You’re playing in Chicago on Halloween. With Halloween In the UK—it sounds to me like it’s one of those holidays that some people celebrate, some people don’t. Do you usually celebrate?
I think everyone [here] looks at it a bit ironically. You do it as a kid—I remember going trick or treating and all that as a kid. Maybe I’m completely misinterpreting what it is in the US: a family holiday, like a get together? It’s Friday night anyway and you’d go out, but you might wear a costume for it. It’s a bit chilly, you do it a bit half heartedly, and that’s part of the fun of it as well. In Britain you do everything half heartedly really, and that’s just part of the appeal. But yeah, people celebrate it for sure. We’re excited for the Chicago show.
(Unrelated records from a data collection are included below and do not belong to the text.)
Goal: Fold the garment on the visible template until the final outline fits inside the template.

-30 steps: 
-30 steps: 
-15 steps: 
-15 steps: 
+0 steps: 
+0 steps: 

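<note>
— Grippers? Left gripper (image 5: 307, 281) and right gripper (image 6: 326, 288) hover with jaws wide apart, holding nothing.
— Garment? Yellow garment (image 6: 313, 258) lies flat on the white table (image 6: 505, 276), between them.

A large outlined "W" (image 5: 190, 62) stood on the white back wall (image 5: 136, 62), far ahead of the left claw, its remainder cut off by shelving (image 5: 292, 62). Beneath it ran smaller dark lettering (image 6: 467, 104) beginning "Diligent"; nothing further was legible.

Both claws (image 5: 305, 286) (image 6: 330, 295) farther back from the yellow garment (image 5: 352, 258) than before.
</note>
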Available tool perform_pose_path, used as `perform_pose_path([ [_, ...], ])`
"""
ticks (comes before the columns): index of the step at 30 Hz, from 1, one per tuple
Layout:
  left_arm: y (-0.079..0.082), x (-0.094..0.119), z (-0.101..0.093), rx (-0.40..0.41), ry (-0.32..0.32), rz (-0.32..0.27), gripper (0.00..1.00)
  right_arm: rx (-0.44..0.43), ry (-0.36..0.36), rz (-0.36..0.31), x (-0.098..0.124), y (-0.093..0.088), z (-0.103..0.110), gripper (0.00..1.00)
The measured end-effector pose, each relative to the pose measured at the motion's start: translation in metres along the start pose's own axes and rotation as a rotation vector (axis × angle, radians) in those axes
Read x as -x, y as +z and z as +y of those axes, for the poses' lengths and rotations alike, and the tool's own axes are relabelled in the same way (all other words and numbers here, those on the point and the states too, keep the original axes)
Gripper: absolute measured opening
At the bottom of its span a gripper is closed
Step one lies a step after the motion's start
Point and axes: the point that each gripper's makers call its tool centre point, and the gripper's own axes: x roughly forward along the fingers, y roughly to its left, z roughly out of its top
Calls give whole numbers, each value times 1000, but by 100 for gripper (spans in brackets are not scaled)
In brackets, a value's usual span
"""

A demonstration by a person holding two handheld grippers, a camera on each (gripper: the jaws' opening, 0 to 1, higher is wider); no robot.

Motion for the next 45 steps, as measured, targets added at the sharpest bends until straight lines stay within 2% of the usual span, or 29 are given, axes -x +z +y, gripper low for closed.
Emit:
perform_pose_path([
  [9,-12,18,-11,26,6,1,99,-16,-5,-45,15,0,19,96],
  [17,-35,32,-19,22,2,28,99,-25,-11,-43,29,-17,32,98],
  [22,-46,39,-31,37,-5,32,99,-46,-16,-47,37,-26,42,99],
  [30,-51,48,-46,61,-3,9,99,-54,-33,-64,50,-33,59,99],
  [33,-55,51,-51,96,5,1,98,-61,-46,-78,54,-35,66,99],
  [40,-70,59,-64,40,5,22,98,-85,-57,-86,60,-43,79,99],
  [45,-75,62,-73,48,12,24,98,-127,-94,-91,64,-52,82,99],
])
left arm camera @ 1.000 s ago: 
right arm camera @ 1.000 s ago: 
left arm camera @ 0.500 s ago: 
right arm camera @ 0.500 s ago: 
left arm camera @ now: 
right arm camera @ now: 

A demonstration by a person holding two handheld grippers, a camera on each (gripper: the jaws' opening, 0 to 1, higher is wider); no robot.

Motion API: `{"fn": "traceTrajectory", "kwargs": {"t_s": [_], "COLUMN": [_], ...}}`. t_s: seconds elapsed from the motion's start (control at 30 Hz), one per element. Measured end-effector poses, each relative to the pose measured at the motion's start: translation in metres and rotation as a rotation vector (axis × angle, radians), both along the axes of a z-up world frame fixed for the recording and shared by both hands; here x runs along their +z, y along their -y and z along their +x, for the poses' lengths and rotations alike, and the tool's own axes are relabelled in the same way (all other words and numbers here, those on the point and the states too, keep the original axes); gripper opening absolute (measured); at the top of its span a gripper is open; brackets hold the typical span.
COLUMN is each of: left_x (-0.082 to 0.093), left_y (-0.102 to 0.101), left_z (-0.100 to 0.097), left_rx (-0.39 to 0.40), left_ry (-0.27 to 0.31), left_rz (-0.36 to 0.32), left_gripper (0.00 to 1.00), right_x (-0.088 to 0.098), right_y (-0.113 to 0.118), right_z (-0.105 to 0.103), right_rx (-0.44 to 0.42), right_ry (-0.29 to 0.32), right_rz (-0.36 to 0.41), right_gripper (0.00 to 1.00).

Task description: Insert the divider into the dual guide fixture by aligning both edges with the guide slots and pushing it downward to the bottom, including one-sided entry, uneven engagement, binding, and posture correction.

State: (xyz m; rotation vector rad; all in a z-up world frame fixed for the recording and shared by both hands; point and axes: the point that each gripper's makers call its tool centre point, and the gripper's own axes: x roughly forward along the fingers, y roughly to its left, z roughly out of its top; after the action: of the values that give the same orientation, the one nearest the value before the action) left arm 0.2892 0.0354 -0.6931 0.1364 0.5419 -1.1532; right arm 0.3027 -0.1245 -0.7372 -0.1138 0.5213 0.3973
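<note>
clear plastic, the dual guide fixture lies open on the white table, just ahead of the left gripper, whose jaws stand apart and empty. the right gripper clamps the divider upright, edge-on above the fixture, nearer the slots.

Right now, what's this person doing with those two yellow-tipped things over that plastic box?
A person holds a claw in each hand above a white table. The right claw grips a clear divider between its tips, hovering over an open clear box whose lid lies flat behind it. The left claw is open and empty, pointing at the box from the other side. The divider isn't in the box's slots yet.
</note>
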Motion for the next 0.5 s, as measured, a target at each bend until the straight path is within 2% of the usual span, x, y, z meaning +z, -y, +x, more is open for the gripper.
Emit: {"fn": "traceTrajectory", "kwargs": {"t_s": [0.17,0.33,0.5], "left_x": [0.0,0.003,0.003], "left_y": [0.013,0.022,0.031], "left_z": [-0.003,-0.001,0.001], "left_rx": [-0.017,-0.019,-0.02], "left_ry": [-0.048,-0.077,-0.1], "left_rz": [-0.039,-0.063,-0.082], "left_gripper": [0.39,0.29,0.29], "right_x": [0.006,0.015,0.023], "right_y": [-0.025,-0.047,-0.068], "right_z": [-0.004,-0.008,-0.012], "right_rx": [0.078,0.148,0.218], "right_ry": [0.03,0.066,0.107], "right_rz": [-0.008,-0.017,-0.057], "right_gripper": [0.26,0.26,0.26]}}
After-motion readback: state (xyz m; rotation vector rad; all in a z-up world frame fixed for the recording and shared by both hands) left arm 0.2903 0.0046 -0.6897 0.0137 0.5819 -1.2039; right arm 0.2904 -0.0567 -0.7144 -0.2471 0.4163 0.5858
We’re going to dress up.
Do you have a costume in mind? What have you dressed up as in the past, any favorite costumes?
I’m thinking the Joker for Chicago. We haven’t done necessarily scary stuff, but this one party I went to you had to go as someone else at the party, if that makes sense. You have to dress up as your mates and try and pick their worst traits.
Oh, now that’s a terribly good idea.
[Laughs] They’re deeply offensive too, it’s good.